Items from a data source:
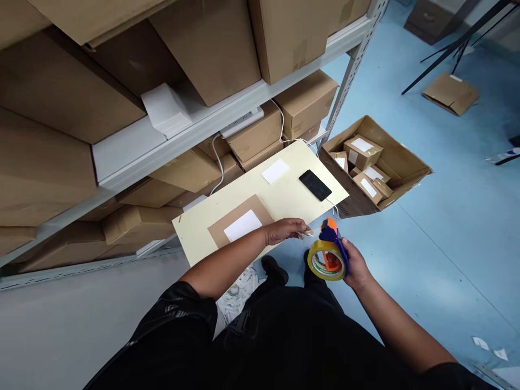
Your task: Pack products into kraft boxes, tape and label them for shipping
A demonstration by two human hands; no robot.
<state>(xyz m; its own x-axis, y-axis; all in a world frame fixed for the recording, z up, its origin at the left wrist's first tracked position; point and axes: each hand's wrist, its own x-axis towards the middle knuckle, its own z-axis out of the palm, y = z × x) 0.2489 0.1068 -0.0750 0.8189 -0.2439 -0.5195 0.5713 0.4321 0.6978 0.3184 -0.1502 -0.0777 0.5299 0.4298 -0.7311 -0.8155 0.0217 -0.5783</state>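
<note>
My right hand (356, 264) grips a tape dispenser (331, 234) with a blue and orange body. A wide roll of yellowish packing tape sits on it, facing me. Close by on the left, my left hand (287, 230) has its fingers pinched on a small crumpled strip of clear tape (305, 234), just short of the dispenser's head. Whether that strip joins the roll cannot be made out. Behind my left forearm, a brown cardboard piece (219, 229) lies on the cream tabletop (284, 196) with a white label (242, 225), partly covered by the arm.
A black phone (315, 185) with a cable and a white paper (275, 171) lie on the table. At its right stands a large open carton (406, 162) holding several labelled boxes. Shelving (260, 97) full of cartons runs along the left. White scraps (239, 292) lie below the table.
</note>
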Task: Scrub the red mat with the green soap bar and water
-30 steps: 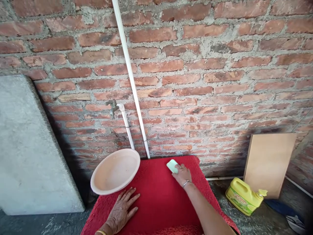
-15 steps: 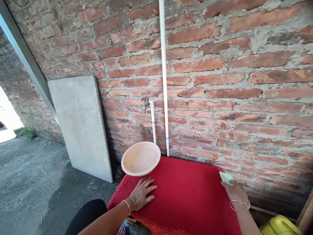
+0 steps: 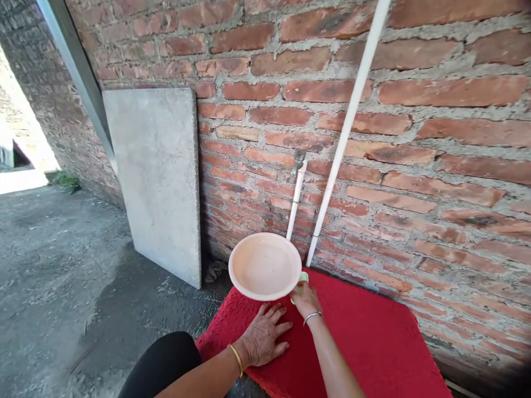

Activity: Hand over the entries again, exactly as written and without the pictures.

Answer to this task:
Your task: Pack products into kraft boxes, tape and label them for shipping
A demonstration by two human hands; no robot.
<state>(xyz m; its own x-axis, y-axis; all in a world frame fixed for the recording, z up, its origin at the left wrist's first tracked position; point and axes: each hand's wrist, its own x-axis towards the middle knuckle, its own z-axis out of the palm, y = z × x) 0.2489 0.1068 -0.0750 0.8189 -0.2439 -0.5195 0.5713 0.4321 0.6978 0.3184 -0.1502 -0.0777 0.5299 0.4298 -0.7311 -0.8155 0.0217 -0.5783</state>
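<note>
My right hand (356, 264) grips a tape dispenser (331, 234) with a blue and orange body. A wide roll of yellowish packing tape sits on it, facing me. Close by on the left, my left hand (287, 230) has its fingers pinched on a small crumpled strip of clear tape (305, 234), just short of the dispenser's head. Whether that strip joins the roll cannot be made out. Behind my left forearm, a brown cardboard piece (219, 229) lies on the cream tabletop (284, 196) with a white label (242, 225), partly covered by the arm.
A black phone (315, 185) with a cable and a white paper (275, 171) lie on the table. At its right stands a large open carton (406, 162) holding several labelled boxes. Shelving (260, 97) full of cartons runs along the left. White scraps (239, 292) lie below the table.
</note>
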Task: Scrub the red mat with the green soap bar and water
-30 steps: 
-15 steps: 
+0 steps: 

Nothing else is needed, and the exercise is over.